From Paper to PDF on Linux (and others)

Computing varia － a computing blog by Serge Rosmorduc

10 Mar

From Paper to PDF on Linux (and others)

pdf digital humanities

(the following text is more a collection of random notes than a tutorial - I will rewrite it at some point).

In Egyptology, we often have to use out-of-print books and articles. Many of us have a large library of scanned documents - most of the classical works such as the Urkunden have been available for a long time. They are precious, in particular when we move.
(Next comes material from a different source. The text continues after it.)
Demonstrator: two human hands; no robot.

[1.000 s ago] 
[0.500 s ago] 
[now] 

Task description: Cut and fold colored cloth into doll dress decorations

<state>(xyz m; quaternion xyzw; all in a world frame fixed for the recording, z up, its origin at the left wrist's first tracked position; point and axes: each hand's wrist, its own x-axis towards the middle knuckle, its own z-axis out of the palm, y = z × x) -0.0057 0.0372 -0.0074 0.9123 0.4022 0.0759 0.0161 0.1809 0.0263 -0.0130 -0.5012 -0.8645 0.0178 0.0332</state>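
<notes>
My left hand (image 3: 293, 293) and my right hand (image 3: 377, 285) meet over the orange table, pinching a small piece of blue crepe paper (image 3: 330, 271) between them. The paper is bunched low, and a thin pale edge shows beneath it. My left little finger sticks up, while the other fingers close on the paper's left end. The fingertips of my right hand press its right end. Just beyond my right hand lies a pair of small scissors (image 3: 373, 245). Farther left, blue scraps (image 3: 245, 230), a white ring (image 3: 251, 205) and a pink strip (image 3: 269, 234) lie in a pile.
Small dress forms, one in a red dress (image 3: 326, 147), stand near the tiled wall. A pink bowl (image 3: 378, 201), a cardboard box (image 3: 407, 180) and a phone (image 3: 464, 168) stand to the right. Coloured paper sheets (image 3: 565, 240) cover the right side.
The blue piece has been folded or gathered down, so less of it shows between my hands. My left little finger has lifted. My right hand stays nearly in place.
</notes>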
We don't travel with a large trunk of books, as Agatha Christie's husband in Come, Tell Me How You Live.

So, this page contains a list of useful tools to convert paper documents into PDF, and to improve them.

Scanning

There are lots of pages about book scanning. I'm not going to repeat them here. If you have just a smartphone, I have found that the application VFlat Scanner is quite efficient. It detects pages and dewrap them very efficiently. It's free, but if you want to directly export to PDF, you will need to pay. Often, I simply export individual pages and process them later.

Scan Tailor Improved

This is an open source software to process pictures of scanned documents, and produce dewrapped and cleaned-up individual pages. It uses traditional algorithms, not AI, but it's quite efficient. It is available for Linux, Windows and MacOS. The latest versions are available in most Linux distributions.

Cleaning pictures

Nettoyage des images

To get black and white pictures (mainly when dealing with old books with yellowed pages), you can use ImageMagick. The following command converts an image to grayscale:

magick input.jpg -colorspace gray output.jpg

To improve the contrast, one can cut the color histogram with the -level option:

magick input.jpg -level 20%,80% output.jpg

It's better to choose one or two pictures to test your choices. 20%,70% can be a good starting point.

-lat allows a local adaptative contrast, and works very well:

convert a.jpg -colorspace gray -lat 15x15-2000 b.jpg

Automated dewrapping

There are a number of tools dealing with page dewrapping. I haven't tried them (I have mainly used Scan Tailor, and VFlat). Prof. Matt Zucker has written a very interesting page about the algorithm to produce such dewrapped pages (the rest of his blog is well worth the read too).

PDF Processing and OCR

Once you have your pages, you can create a pdf quite easily on linux. Here are a number of possible steps :

From pictures to PDF

If your pictures naming system allows them to be correctly ordered:

img2pdf *.jpg -o book.pdf

will produce a pdf book.

OCR (and bonus compression!)

We can use ocrmypdf to produce a searchable PDF.

It's able to :

perform OCR (including on handwritten documents, e.g. the text volumes of the Denkmäler).
optimize the PDF size using JBIG2 compression for black and white documents; this is very useful, as a global optimization will reduce the size of the book a lot.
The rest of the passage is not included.